Читать «Опыт биографии» онлайн - страница 247
Феликс Светов
Было бы из чего лепить портрет, от одного сюжета нелегко отказаться: университет, армия, офицерство, Венгрия в 1956 году, танки в Будапеште, Ленинградское театральное училище, громкая слава блистательного режиссера, спектакли, статьи о нем и в связи с ним, фильм... - и вдруг тишина: совсем другие книги, философия, богословие... "Если Венгрия дала нам Е. Ш., сказал мне в августе 1968 года один поэт-острослов, - кого же даст Прага?"
С чувством стыда и удивления я вижу чреду дней, в которых пребывал как бы во сне замороженности и сомнамбулизме, живя только внешне, исполняя свои обязанности, проявляясь как муж, отец, товарищ, литератор, гражданин являя собой образ современника, оставаясь между тем механической куклой, тростью, как сказал бы Киркегор, с мочалой вместо волос на голове, реализуясь в инерции литературно-интеллигентской общественной жизни. Только сердце стучало, начинало щемить, напоминая о себе. Я читал замечательные книги, не понимая предназначения их авторов, прекрасные стихи звенели во мне, их гул завораживал колдовством, а я не в силах был проникнуться их истинным смыслом; я бывал на художественных выставках, в галереях, восхищаясь разноцветным гулом, запоминал сюжеты - не видел света, исходящего с холстов.

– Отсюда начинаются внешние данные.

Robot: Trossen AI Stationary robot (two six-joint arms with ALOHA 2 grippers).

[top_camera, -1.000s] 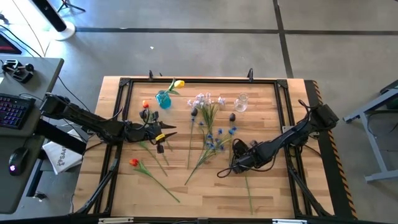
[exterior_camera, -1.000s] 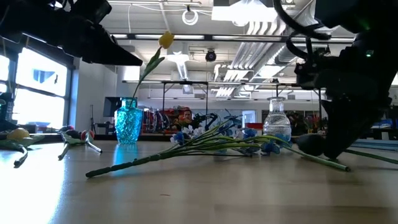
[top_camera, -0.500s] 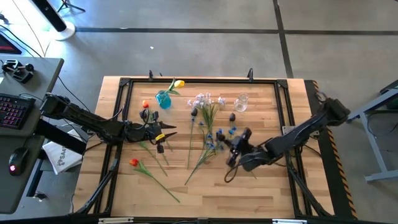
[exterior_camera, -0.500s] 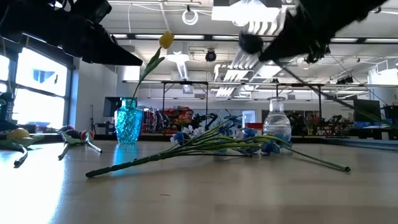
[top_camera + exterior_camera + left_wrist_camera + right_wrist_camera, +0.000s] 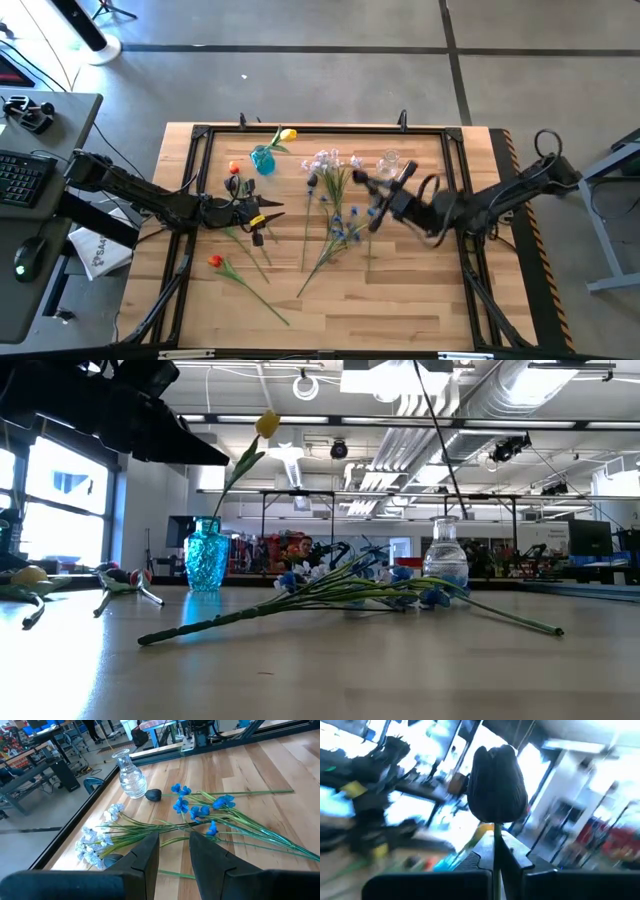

Такими я запомнил долгие вечера у себя дома между шумным современным гусарством и нервными, пустыми в сущности разговорами о происходящем - и неожиданную тишину за столом. Я еще долго воспринимал ее передышкой между чем-то, что мне важно и обязательно. Я слушал и не слышал глубокий и страстный голос, воспринимал говорившееся все тем же гулом, усыплявшим, как шум дождя. Но он звучал неостановимо день за днем, слова, которым бы я несомненно противился, если бы воспринимал их активно, поняв сразу, неосмысленно оседали в сознании, одно подле другого, а потому спустя время, когда жизнь заставила остановиться и, прожив всю предыдущую биографию за три года, ее осознать - оказалось, что они - эти слова, уже живут во мне, проросли корнями, пошли в рост - стали своими. Оказалось, что я уже давно всем сердцем знаю дорогу, которую продолжал искать ощупью, и свет мне светил, а я о нем ничего не знал, и любовь жила во мне, а я о ней не подозревал. Но именно поэтому не был ожесточен, а только изумлялся и радовался: мое собственное, дорогое только мне, прожитое - и без того сияет вокруг!
Это потом вспоминалось, выстраивалось в долгую и мудрую в своей неслучайности цепочку, а поначалу лишь удивляло иным качеством доброты. Мы все и так, словно бы, любили друг друга, готовы были помочь. Но существовала весьма сложная иерархическая лестница взаимных одолжений и помощи. Мне всегда бывало нелегко попросить о чем-то людей близких - о мелочах, не стоящих разговора. А здесь помощь приходила сама: просто открывалась дверь, он протягивал руку - это было само собой разумеющимся. И я хватался за нее. Мы ехали из одного конца города в другой, из больницы в казенный дом, самый тяжкий разговор, к которому готовишься, не решаясь начать - так сложно бывает огорчить ближнего необходимостью соучастия становился простым. Меня еще долго поражало именно иное качество элементар-ного, такого естественного добра. Оно не было товариществом, мундиром интеллигентской порядочности - сводом чуть ли не аристократических правил, славных и обнадеживающих, но демонстрирующих всего лишь воспитанность, способность равнодушно-механически одарить тем, что самому, в конечном счете, не нужно. Я еще долго не мог этого понять, не умел связать слово и дело, не видел живого, излучающего свет миросозерцания, никак не книжного и схоластического - по вере и исповеданию, по жизни.